» **Assigned task**
From first line to last, copy the listing exactly and omit its pictures.

━━━━━━━━━━━━━━━━━━━━━━━━━━━━━━

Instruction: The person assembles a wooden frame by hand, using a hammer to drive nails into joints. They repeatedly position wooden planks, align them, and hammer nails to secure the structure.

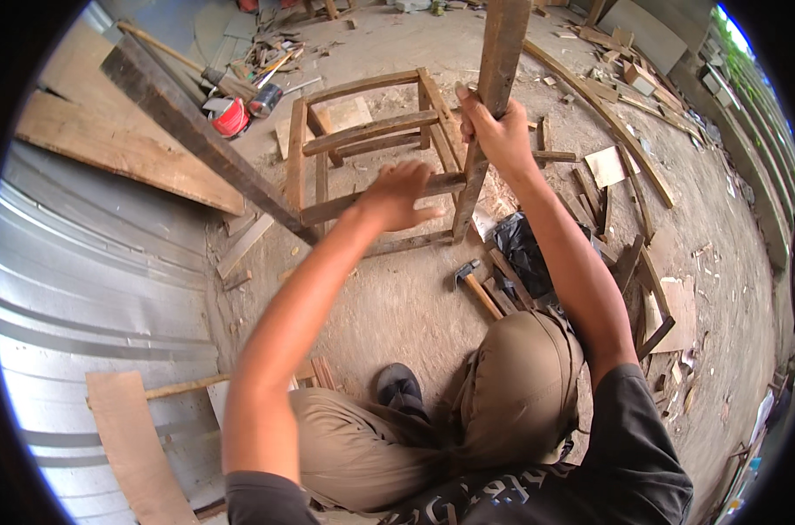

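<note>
A wooden chair frame (362, 85) stands on the floor in front of me, made of rails and legs. Two long posts rise from its near side: the left post (196, 133) slants up to the left, and the right post (504, 44) reaches the top of the view. My right hand (500, 136) is wrapped round the right post partway up. Over the near crossbar (332, 210) lies my left hand (395, 194), fingers stretched and thumb apart; whether it presses on the bar I cannot tell. A hammer (482, 295) rests on the floor near my knee.
Beside the hammer sits a black plastic bag (521, 249). Wood scraps and a long strip of wood (603, 114) lie to the right. On the left are a corrugated metal sheet (100, 289), a large board (126, 149) and a red container (228, 118).
</note>
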Available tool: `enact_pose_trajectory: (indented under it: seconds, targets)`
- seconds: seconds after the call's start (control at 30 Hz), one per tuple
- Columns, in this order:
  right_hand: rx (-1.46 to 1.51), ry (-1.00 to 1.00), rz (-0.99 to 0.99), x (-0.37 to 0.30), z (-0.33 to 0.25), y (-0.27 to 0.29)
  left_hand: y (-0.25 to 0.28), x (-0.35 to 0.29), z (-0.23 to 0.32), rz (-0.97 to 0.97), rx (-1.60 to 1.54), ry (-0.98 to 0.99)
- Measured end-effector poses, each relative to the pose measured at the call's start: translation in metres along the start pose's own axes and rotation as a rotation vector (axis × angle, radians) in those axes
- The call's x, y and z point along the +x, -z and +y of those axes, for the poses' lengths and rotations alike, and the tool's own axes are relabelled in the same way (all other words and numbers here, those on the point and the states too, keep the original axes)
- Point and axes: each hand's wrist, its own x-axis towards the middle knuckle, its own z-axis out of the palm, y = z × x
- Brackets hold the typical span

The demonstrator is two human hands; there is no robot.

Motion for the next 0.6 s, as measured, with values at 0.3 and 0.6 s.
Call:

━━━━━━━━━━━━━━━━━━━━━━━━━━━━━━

» **Response area**
Instruction: The person assembles a wooden frame by hand, using a hammer to drive nails into joints. They repeatedly position wooden planks, align them, and hammer nails to secure the structure.


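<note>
A wooden chair frame (362, 85) stands on the floor in front of me, made of rails and legs. Two long posts rise from its near side: the left post (196, 133) slants up to the left, and the right post (504, 44) reaches the top of the view. My right hand (500, 136) is wrapped round the right post partway up. Over the near crossbar (332, 210) lies my left hand (395, 194), fingers stretched and thumb apart; whether it presses on the bar I cannot tell. A hammer (482, 295) rests on the floor near my knee.
Beside the hammer sits a black plastic bag (521, 249). Wood scraps and a long strip of wood (603, 114) lie to the right. On the left are a corrugated metal sheet (100, 289), a large board (126, 149) and a red container (228, 118).
</note>
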Available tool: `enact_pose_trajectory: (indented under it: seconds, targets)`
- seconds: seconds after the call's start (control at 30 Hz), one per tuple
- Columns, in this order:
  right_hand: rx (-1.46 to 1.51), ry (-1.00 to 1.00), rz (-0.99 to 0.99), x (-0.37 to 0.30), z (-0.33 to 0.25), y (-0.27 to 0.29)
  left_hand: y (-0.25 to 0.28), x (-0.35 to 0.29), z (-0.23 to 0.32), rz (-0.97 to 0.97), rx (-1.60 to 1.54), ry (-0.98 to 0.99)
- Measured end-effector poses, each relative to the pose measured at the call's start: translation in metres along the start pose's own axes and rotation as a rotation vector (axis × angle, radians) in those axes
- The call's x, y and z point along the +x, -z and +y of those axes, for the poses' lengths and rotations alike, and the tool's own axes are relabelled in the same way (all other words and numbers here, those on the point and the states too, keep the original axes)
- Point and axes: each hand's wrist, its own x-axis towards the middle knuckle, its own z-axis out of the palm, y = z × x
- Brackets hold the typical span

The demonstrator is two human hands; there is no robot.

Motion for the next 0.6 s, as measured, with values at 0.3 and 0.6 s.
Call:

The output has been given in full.